You are right, we agree that it's better to not use real data and probably shoudn't have used it as one of the "features", but sometimes it's hard to anonymize data you already have or you just need to test some one-time script and check if all the emails are going to be send correctly etc. Anyways, we will probably change that text, thanks!

Agreed. Don't use real PII for test environments. If you absolutely need to, find a way to create several hundred real functioning email addresses which are dedicated to testing purposes at different domains/services, as widely spread out as you can, to verify that your outgoing email is actually being delivered from a test environment.

You need to be able to verify, by looking at the receive headers on the individual email accounts, from a widely disparate set of receiving SMTP daemons/services that your emails are passing SPF, DKIM, DMARC checks, your IP block is not in some peoples' RBLs, etc.

This is why I love Google's feature of letting you generate addresses with a +. It's so very useful

Sub-addressing of the format username+foo@host pre-dates Gmail.
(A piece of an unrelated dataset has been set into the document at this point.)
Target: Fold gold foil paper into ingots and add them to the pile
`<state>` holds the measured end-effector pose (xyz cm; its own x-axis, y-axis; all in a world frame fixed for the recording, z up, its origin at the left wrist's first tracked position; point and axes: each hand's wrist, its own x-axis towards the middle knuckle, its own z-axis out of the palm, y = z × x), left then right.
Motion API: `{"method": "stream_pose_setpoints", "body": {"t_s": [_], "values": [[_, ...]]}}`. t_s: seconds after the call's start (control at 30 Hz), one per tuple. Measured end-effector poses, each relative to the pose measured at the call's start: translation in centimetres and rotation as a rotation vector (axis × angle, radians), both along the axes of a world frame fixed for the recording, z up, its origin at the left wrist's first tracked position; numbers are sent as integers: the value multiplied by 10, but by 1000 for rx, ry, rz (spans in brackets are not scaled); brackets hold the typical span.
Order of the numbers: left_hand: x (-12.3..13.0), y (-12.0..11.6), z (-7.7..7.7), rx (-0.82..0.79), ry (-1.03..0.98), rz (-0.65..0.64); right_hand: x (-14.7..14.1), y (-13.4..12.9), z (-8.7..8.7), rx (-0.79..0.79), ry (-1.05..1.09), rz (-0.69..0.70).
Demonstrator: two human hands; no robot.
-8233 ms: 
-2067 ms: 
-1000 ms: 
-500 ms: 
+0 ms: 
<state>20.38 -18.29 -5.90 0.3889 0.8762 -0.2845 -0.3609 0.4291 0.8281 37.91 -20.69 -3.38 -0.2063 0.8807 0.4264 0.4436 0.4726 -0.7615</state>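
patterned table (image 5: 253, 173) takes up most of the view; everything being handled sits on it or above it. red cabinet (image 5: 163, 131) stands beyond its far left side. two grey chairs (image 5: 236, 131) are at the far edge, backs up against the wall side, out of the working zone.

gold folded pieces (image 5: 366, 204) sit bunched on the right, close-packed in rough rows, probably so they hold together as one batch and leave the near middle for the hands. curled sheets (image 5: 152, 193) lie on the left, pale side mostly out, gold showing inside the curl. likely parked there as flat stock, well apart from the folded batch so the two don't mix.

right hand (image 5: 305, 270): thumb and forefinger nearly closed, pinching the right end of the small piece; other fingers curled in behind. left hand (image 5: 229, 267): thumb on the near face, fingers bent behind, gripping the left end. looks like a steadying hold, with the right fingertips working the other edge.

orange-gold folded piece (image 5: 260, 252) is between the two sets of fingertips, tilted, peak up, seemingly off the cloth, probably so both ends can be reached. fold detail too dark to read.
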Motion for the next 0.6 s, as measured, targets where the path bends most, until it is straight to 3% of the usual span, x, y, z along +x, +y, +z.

I think what is unique to them is being able to include periods anywhere within the username, e.g. us.ern.ame@host, user..nam.e@host, username@host are all equivalent.


which is useful for testing delivery to gmail, but ideally you want to have a really mixed bag of receiving smtp daemons with different spam/abuse filtering profiles (all of which are pretty much opaque these days for anti spam reasons) and different services to test reliable delivery.

I'm co-creator of mailosaur.com

We added both the SMTP option and wildcard email address suffix for this reason - Some people want to use SMTP to catch all, others prefer specific email addresses (e.g. One per test run)

On my laptop, where I do all of my development work, I just configured Postfix to send everything to plain files:


I like this a lot better than sending stuff out across the network.

https://github.com/mailhog/MailHog looks like a really nice alternative, where you can also test HTML mail, etc.

Personally, my local SMTP actually sends email, because I DO want legitimate email (mutt, cron) though, so I'd be scared to mix up two local smtp instances.

MailHog is pretty great. In response to your concern, by default it runs on a non-standard port, so you need to configure your apps to point at it (port 1025 by default). Even then, you can configure it to act as a MITM, where the webmail interface lets you "release" messages you actually want to send out: https://github.com/mailhog/MailHog/blob/master/docs/CONFIG.m...

Mailcatcher is an even simpler solution (assuming you can install rubygems): https://mailcatcher.me/

Mailcatcher is available as a Docker container, so you don't even necessarily have to set up Rubygems yourself: https://hub.docker.com/r/schickling/mailcatcher/

I recently ported a small combined SMTP/POP3-server (from Ruby to Crystal) so I can read the mail from my projects in Thunderbird or the OS X Mail app. Yes, this is another shameless plug, but I hope it's useful: https://github.com/tijn/devmail

You can just use MailHog for free, it works pretty good. https://github.com/mailhog/MailHog

I'm a fan of MailHog. It's simple for the whole team to setup and the optional chaos monkey button is a great way to make sure your email system can tolerate periodic failures properly.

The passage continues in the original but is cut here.